**Problem statement:** Copy each line from the entries that the word "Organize" appears in.

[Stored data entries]
____________________
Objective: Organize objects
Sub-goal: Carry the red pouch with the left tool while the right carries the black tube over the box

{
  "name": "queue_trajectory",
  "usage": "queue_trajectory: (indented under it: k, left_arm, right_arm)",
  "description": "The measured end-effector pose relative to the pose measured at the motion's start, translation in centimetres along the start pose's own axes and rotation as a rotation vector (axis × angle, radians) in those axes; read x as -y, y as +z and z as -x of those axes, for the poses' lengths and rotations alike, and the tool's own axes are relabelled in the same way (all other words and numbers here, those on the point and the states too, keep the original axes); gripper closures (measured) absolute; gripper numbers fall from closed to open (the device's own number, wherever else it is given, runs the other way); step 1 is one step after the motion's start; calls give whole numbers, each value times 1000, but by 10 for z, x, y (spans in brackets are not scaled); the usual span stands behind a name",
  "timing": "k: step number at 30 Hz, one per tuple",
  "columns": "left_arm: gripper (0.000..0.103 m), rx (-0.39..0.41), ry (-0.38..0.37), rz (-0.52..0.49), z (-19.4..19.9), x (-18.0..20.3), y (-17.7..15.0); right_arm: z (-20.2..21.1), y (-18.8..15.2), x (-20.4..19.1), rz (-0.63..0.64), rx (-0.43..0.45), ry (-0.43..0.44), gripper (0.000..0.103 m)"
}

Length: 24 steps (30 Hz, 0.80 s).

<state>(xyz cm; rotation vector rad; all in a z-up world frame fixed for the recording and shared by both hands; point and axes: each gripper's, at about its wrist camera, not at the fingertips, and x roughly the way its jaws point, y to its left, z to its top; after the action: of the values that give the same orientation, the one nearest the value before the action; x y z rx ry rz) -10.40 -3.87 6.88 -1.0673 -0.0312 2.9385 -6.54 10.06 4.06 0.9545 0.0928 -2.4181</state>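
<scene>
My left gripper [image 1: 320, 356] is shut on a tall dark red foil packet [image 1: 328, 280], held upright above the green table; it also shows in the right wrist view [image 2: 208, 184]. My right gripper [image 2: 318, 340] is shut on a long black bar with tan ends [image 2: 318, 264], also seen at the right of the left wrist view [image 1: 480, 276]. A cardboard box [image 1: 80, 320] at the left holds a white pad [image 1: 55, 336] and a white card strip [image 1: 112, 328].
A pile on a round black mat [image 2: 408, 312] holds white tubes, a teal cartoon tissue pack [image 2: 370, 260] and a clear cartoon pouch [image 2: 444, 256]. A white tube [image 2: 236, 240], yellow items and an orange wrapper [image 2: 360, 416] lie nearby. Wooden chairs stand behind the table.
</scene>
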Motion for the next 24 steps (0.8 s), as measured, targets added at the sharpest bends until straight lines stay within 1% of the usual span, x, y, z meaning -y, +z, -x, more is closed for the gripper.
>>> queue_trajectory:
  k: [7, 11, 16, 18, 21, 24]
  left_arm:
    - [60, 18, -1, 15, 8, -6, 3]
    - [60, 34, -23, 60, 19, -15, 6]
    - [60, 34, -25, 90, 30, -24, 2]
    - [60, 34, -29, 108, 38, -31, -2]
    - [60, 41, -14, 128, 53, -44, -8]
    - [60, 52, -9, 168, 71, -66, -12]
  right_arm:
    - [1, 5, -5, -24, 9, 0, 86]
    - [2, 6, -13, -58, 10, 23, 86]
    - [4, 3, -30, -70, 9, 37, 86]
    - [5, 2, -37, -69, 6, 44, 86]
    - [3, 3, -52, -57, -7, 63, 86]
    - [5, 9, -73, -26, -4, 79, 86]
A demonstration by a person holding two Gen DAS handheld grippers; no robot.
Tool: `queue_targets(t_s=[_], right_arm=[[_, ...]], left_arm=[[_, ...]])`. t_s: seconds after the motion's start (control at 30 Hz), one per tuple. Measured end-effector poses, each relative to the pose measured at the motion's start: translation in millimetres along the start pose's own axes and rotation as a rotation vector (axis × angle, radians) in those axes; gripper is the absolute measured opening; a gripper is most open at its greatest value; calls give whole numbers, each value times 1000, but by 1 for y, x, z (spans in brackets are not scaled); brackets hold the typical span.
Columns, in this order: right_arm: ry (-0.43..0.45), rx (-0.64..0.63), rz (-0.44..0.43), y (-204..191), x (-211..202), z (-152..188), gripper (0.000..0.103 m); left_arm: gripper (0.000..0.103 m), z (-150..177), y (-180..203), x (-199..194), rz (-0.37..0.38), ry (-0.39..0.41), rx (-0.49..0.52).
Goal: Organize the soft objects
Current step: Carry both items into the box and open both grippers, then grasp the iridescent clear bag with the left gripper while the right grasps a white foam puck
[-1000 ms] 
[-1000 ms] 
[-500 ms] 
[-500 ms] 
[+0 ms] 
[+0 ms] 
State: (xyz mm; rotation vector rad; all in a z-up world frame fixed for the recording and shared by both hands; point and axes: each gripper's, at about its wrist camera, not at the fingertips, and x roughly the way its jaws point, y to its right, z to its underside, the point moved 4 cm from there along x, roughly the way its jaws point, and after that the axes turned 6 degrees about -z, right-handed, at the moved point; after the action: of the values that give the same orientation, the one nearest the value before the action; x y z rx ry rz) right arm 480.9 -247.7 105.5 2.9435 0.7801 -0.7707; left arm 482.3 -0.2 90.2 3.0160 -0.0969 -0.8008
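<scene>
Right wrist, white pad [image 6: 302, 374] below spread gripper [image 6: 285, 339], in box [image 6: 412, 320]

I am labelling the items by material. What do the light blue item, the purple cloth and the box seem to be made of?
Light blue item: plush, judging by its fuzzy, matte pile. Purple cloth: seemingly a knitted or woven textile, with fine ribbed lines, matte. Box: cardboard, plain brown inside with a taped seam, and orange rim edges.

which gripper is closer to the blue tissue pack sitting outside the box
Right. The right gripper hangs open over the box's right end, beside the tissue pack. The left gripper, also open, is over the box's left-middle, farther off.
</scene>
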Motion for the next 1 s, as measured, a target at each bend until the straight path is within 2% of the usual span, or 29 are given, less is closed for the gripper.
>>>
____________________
**Reply:**
Objective: Organize objects
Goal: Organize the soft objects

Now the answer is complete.